Reproduce exactly the lines of the material beneath, from the line that contains "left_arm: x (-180" to the line that contains "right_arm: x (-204", both included, and no other lines.

════════════════

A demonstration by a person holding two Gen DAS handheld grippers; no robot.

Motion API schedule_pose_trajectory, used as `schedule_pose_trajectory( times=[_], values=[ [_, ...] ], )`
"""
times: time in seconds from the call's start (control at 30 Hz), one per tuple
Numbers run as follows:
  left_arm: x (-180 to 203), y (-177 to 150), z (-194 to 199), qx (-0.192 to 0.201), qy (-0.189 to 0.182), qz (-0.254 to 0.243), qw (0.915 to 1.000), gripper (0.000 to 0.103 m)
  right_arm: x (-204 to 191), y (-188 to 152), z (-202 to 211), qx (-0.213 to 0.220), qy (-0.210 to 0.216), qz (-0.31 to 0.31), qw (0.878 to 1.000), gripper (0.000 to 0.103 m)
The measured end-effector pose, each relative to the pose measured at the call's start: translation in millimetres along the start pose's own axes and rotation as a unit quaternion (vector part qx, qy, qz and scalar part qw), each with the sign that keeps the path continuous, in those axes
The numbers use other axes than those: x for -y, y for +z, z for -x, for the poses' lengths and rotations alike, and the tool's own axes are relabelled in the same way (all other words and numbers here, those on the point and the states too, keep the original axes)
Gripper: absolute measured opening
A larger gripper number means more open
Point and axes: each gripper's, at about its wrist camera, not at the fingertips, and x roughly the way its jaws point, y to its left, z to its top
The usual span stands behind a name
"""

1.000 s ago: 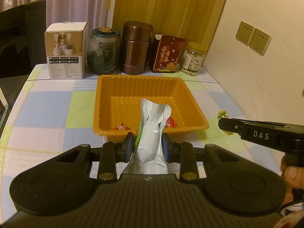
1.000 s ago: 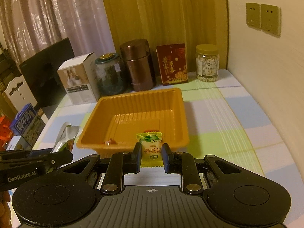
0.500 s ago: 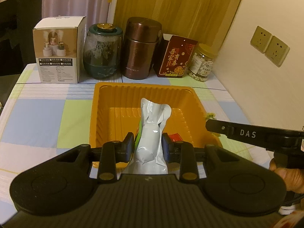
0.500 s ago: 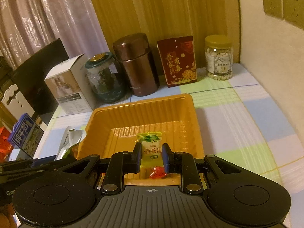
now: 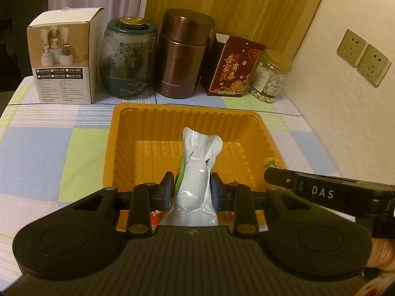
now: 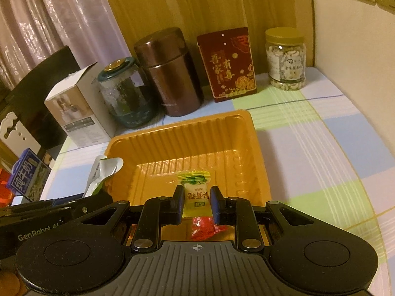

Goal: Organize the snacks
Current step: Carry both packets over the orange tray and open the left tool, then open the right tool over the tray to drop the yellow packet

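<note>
An orange plastic tray (image 5: 197, 113) (image 6: 187, 133) lies on the checked tablecloth. My left gripper (image 5: 192, 186) is shut on a white snack pouch (image 5: 197, 172) with a green edge, held over the tray's near part. In the right wrist view that pouch (image 6: 103, 170) pokes over the tray's left rim. My right gripper (image 6: 197, 202) is shut on a small yellow-green wrapped candy (image 6: 196, 192) above the tray's front. A red wrapped candy (image 6: 205, 228) lies on the tray floor beneath it. The right gripper's finger (image 5: 308, 187) shows at the tray's right rim in the left wrist view.
Behind the tray stand a white box (image 5: 65, 59), a green glass jar (image 5: 128, 56), a brown canister (image 5: 184, 54), a red box (image 5: 233, 69) and a jar of nuts (image 5: 270, 76). A wall with sockets (image 5: 363, 56) runs on the right. A milk carton (image 6: 27, 177) sits off the table's left.
Both grippers have moved forward and down toward the tray, each still holding its snack. The tray and the containers behind it look larger and closer.
</note>
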Motion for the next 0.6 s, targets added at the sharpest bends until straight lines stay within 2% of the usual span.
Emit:
schedule_pose_trajectory(
  times=[0.27,0.33,0.6],
  values=[
    [3,4,-20,0.004,0.008,-0.008,0.9999,0.028,4,-1,-8,-0.003,-0.001,-0.006,1.000,0.023],
    [1,5,-23,0.008,0.010,-0.002,0.9999,0.037,5,-2,-8,-0.004,-0.001,-0.007,1.000,0.023],
    [-6,4,-12,0.015,0.015,0.000,0.9998,0.037,9,-4,-10,-0.006,-0.001,-0.015,1.000,0.023]
  ],
)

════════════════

* **TASK SOLUTION**:
  left_arm: x (-180 to 203), y (-177 to 150), z (-194 to 199), qx (-0.192 to 0.201), qy (-0.189 to 0.182), qz (-0.254 to 0.243), qw (0.915 to 1.000), gripper (0.000 to 0.103 m)
  right_arm: x (-204 to 191), y (-188 to 152), z (-202 to 211), qx (-0.213 to 0.220), qy (-0.210 to 0.216), qz (-0.31 to 0.31), qw (0.878 to 1.000), gripper (0.000 to 0.103 m)

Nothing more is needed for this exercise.